Эмиль погасил трубку и сунул в карман. Мы поехали дальше по хрустящим листьям и колючкам.
Лицо Розали как будто сложено из круглых яблок. Все кругленькое: щеки, лоб, глаза. Эмиль так смотрит на нее, как будто хочет все эти яблоки собрать, сделать из них пирог и слопать без остатка. У нее такой задорный, заразительный смех! Она мне наливает гренадин в большущий стакан, такого на долгий
Потом дядя Эмиль велит мне отвернуться. Я поворачиваюсь к ним затылком, стараясь, чтоб не заскрипела табуретка. Они милуются как голубки.
На обратном пути Эмиль почти не говорит, но улыбается все время. Едет медленно, чтоб шелест листьев под колесами не заглушал крик филина. И вдруг разражается длинной тирадой:
– Да, знаю, я обманщик, самозванец. Но я не могу отказаться от этого счастья. Это уже как наркотик. Ее улыбка, блеск в глазах. Настанет день, когда откроется правда и бомба взорвется, фитиль уже зажжен.
– По-твоему, тебе никак не обойтись без стихов?
– Да понимаешь, я боюсь прекратить. Когда-нибудь ты узнаешь, что любовь надо возделывать, как огород. И лучшее удобрение – это стихи.
Это так здорово, что почти и не грустно.
Когда молчание затягивается, я меняю тему:
– А не опасно ехать на велосипеде без фонаря?
– Опасно, но тем интереснее.
– Понятно. А когда мы пойдем на чердак?
– Все время нарушать правила почти так же глупо, как не нарушать их никогда, разве что немножко веселее. Возьми нацистов – они дошли до такого скотства, потому что считали своим долгом всегда, не рассуждая, повиноваться. Верить и повиноваться. А кузина Жанна ослушалась – ради тебя. И так же поступает вся семья.
Эмиль прибавляет скорость, и от динамо-машинки загорается, хотя и неярко, фонарь. Мы едем в тумане, не очень быстро. Несколько раз я пытаюсь ухнуть филином.

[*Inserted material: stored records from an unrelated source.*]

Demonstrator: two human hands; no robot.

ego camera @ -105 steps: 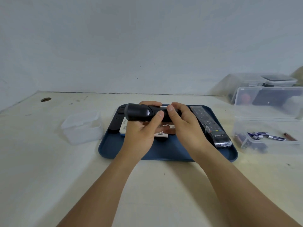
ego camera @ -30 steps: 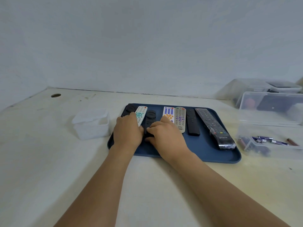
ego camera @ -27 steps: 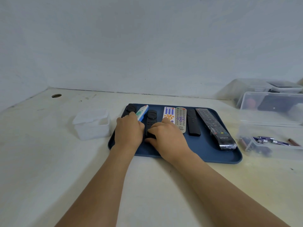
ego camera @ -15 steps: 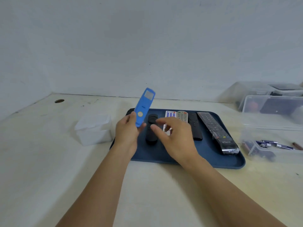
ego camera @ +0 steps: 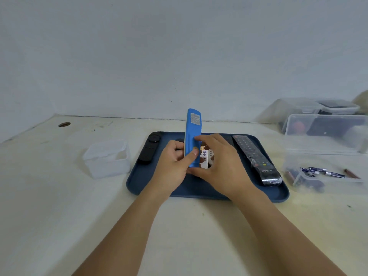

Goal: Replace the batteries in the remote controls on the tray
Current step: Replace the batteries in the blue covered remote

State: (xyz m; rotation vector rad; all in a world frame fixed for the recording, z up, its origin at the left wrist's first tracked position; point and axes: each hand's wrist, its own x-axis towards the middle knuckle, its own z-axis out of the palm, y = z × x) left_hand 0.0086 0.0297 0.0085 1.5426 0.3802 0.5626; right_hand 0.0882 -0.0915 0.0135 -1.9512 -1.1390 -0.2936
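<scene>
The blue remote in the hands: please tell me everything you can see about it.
The blue remote is a slim bar of matte blue plastic or rubber, held nearly upright above the tray with its back toward the camera. A grey label sits near its top and a small orange-yellow spot lower down. The left hand grips its lower part, thumb on the back; the right hand touches it with fingertips. Its button side is hidden.

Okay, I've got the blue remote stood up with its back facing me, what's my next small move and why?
Probably slide the battery cover off with the right hand. The left hand already grips the blue remote upright, back side toward you, and the right fingers touch it, so the compartment looks reachable.
</scene>
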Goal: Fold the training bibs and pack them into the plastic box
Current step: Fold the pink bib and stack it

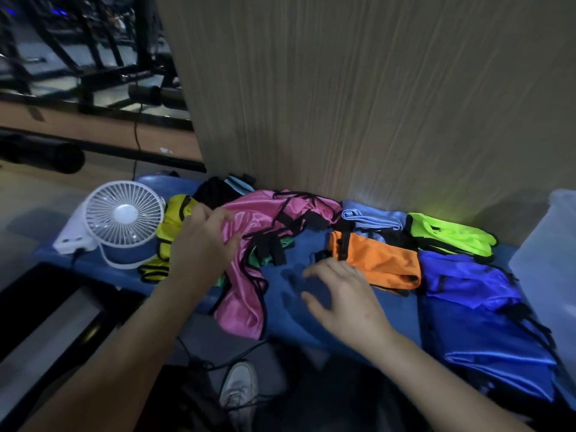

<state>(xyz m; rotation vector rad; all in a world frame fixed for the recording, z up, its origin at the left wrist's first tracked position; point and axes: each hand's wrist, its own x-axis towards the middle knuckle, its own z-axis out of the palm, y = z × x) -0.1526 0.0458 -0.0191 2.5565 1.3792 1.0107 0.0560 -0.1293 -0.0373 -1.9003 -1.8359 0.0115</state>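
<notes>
A pink bib (249, 275) with black trim lies crumpled over the front edge of the blue table (290, 310). My left hand (202, 241) rests on its left side, fingers loosely bent against the cloth. My right hand (343, 294) hovers spread above the bare table, holding nothing. Just beyond its fingertips lies a folded orange bib (380, 263). Folded bibs sit to the right: light blue (374, 218), neon green (448, 233), dark blue (467, 279). A yellow bib (170, 226) and a green one (265, 258) lie under the pink one. The plastic box (548, 254) stands at the far right.
A small white fan (124, 219) stands on the table's left end beside a white device (70, 241). A wooden panel (358, 98) rises right behind the table. A large blue cloth (498, 347) hangs over the right front edge. A shoe (238, 391) and cables are on the floor below.
</notes>
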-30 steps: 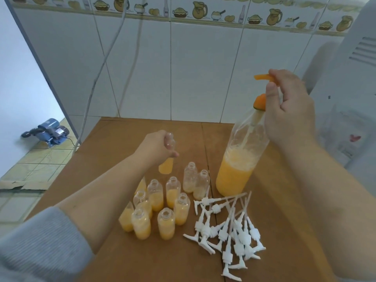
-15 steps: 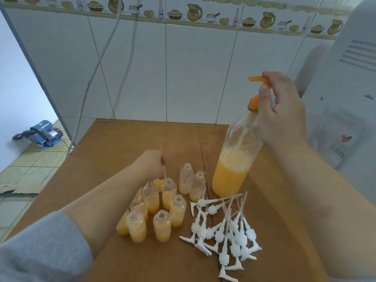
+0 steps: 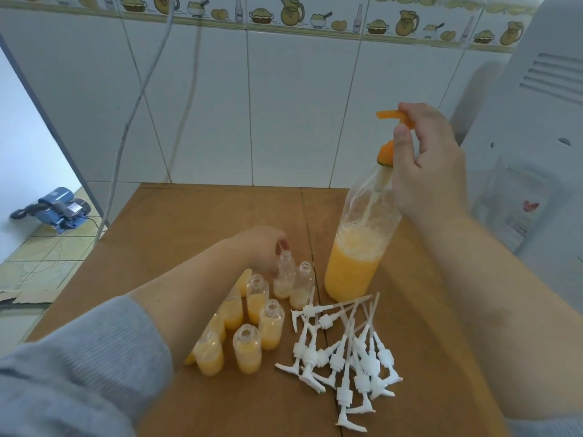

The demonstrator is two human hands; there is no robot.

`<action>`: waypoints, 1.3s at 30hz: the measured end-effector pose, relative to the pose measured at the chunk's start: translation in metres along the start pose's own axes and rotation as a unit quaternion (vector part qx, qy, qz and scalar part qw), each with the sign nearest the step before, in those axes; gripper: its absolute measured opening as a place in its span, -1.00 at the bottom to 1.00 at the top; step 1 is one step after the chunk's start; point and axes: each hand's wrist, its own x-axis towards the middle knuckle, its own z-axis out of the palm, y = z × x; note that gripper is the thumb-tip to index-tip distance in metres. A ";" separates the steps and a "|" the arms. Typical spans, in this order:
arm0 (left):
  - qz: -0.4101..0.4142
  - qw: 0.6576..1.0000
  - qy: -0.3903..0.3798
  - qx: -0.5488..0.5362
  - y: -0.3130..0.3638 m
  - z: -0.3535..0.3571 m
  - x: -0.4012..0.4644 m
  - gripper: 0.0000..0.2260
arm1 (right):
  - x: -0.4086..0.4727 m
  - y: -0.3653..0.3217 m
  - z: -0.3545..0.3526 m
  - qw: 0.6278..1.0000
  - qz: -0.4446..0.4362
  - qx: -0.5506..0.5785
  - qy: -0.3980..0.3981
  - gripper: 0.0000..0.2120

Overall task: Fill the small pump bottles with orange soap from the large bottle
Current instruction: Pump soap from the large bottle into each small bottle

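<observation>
- Reaching over the wooden table [image 3: 176, 222], the left hand [image 3: 262, 247] curls its fingertips around the neck of a nearly empty small bottle [image 3: 284, 275], which stands just left of the large soap bottle [image 3: 359, 241].
- Gripping the orange pump head [image 3: 392, 116] of the large soap bottle, the right hand [image 3: 429, 165] holds it with thumb on the collar and fingers bent over the spout.
- A second nearly empty bottle [image 3: 303, 285] stands between the pinched one and the large soap bottle; both hold only a pale residue at the bottom.
- Left of and nearer than these, a cluster of filled small bottles [image 3: 249, 329] holds orange soap, all uncapped; the exact count is partly hidden by the forearm.
- Below the large soap bottle lies a heap of white pump tops [image 3: 344, 345], none yet fitted.
- Judged from this, filling is mostly done: two bottles remain, and the large soap bottle looks roughly half full.
</observation>
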 end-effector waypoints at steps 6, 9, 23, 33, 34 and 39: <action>-0.009 0.995 -0.027 0.091 0.006 0.009 0.010 -0.34 | 0.000 0.001 0.003 1.000 0.000 0.006 0.005 -0.66; -0.005 0.997 -0.009 0.082 0.007 0.011 0.011 -0.38 | 0.000 0.002 0.003 1.000 0.003 0.008 0.005 -0.66; 0.004 0.978 0.172 -0.118 -0.010 -0.036 -0.014 -0.77 | 0.000 0.004 0.000 1.000 -0.017 -0.009 -0.015 -0.67; 0.162 0.838 0.331 -0.403 0.063 -0.076 -0.038 -0.72 | 0.000 0.005 0.000 0.999 -0.031 -0.026 -0.019 -0.67; 0.173 0.852 0.341 -0.358 0.069 -0.075 -0.038 -0.71 | 0.000 0.004 0.000 0.999 -0.033 -0.027 -0.019 -0.68; 0.199 0.867 0.353 -0.291 0.085 -0.079 -0.038 -0.67 | -0.001 0.004 0.002 0.999 -0.044 -0.024 -0.018 -0.68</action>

– Но на чердак-то когда пойдем?
– Тсссс! – обрывает меня Эмиль. – Вот-вот начнется комендантский час, все идут по домам, можно столкнуться с соседями.
И вдруг он тормозит так резко, что я чуть не лечу через руль: перед входом в нашу бакалейную лавку стоит немецкий грузовик. Горят фары, урчит мотор.
Эмиль темнеет лицом. Не думал я, что оно может стать таким мрачным.
– Поворачиваем?
– Нет-нет. Стоим на месте. И ни звука.
Мне не страшно, ничего такого, только скорее бы вернуться домой и написать тебе. Когда я слишком долго пишу тебе мысленно, у меня перегревается голова. Вот уже начала.
Поэтому я достаю из кармана скрученную в трубочку тетрадь. Шуму при этом не больше, чем если наступить на сухой лист. Эмиль машет руками: “Нет, нет!” Но поздно. Тетрадка у меня в руках, засовывать ее в карман значит опять шуметь. Карандаш в другом кармане. А уж он-то совсем бесшумный, не подведет. Но почему-то он не вынимается, я дергаю, он вылетает из кармана. И застревает в спицах заднего колеса. Звяк! – это намного громче, чем сухой лист под ногой.
Эмиль смотрит на меня глазами тети Луизы.